- [Instructions to follow] Before you finish, make sure every line below has been written out exactly.

#### Exercise data ####

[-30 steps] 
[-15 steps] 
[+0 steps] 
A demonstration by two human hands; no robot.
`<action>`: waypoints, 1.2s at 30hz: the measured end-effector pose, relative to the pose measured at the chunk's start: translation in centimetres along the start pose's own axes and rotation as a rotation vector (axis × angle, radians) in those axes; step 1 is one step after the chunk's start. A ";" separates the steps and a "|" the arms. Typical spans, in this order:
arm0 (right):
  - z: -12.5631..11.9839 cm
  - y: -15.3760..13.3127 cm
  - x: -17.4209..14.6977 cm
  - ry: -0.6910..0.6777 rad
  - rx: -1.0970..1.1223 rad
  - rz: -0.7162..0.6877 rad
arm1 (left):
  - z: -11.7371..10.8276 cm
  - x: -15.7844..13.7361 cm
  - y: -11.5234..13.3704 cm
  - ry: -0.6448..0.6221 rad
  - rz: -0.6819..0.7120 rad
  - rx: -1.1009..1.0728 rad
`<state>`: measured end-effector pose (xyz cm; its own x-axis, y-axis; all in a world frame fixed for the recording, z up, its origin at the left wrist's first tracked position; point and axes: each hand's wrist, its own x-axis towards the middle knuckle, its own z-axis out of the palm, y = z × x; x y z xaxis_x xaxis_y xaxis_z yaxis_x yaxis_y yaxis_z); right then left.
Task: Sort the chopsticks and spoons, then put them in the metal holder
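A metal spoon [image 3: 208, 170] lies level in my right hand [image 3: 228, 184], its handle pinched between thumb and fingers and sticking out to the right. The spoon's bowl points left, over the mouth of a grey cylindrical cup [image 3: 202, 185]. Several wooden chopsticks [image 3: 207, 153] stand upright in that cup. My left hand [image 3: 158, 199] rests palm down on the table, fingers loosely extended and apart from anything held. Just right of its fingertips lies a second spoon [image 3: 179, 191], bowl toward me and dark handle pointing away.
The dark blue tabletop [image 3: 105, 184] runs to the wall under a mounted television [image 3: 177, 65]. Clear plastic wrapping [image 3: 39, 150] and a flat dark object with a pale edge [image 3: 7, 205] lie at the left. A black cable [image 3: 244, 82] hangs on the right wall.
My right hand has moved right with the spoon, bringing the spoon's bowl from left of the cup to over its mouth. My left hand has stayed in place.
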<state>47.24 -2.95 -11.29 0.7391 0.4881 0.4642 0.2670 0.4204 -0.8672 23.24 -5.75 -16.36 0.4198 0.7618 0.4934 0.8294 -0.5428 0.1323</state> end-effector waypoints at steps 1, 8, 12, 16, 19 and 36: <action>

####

- [Written reply]
[-30 steps] 
[-15 steps] 
[+0 steps] 
A demonstration by two human hands; no robot.
`<action>`: waypoints, 1.2s at 30hz: the measured end-effector pose, relative to the pose measured at the chunk's start: translation in centimetres along the start pose's own axes and rotation as a rotation vector (axis × angle, radians) in those axes; step 1 is one step after the chunk's start. A ";" separates the steps and a "|" the arms. Typical spans, in this order:
arm0 (right):
  - z: -12.5631..11.9839 cm
  - y: -15.3760..13.3127 cm
  - x: -17.4209..14.6977 cm
  - ry: -0.6910..0.6777 rad
  - rx: -1.0970..1.1223 rad
  - rz: -0.7162..0.6877 rad
arm1 (left):
  - z: -11.7371..10.8276 cm
  - x: -15.7844..13.7361 cm
  - y: -11.5234..13.3704 cm
  - ry: -0.6448..0.6221 rad
  - rz: -0.6819..0.7120 rad
  - rx: -1.1009..1.0728 rad
`<state>`: measured end-effector pose (xyz cm; its own x-axis, y-axis; all in a world frame fixed for the recording, z up, its origin at the left wrist's first tracked position; point and axes: each hand's wrist, its own x-axis towards the middle knuckle, its own z-axis out of the palm, y = z × x; x y z xaxis_x xaxis_y xaxis_z yaxis_x yaxis_y yaxis_z); right then left.
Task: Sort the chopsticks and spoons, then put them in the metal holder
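A metal spoon [image 3: 208, 170] lies level in my right hand [image 3: 228, 184], its handle pinched between thumb and fingers and sticking out to the right. The spoon's bowl points left, over the mouth of a grey cylindrical cup [image 3: 202, 185]. Several wooden chopsticks [image 3: 207, 153] stand upright in that cup. My left hand [image 3: 158, 199] rests palm down on the table, fingers loosely extended and apart from anything held. Just right of its fingertips lies a second spoon [image 3: 179, 191], bowl toward me and dark handle pointing away.
The dark blue tabletop [image 3: 105, 184] runs to the wall under a mounted television [image 3: 177, 65]. Clear plastic wrapping [image 3: 39, 150] and a flat dark object with a pale edge [image 3: 7, 205] lie at the left. A black cable [image 3: 244, 82] hangs on the right wall.
My right hand has moved right with the spoon, bringing the spoon's bowl from left of the cup to over its mouth. My left hand has stayed in place.
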<state>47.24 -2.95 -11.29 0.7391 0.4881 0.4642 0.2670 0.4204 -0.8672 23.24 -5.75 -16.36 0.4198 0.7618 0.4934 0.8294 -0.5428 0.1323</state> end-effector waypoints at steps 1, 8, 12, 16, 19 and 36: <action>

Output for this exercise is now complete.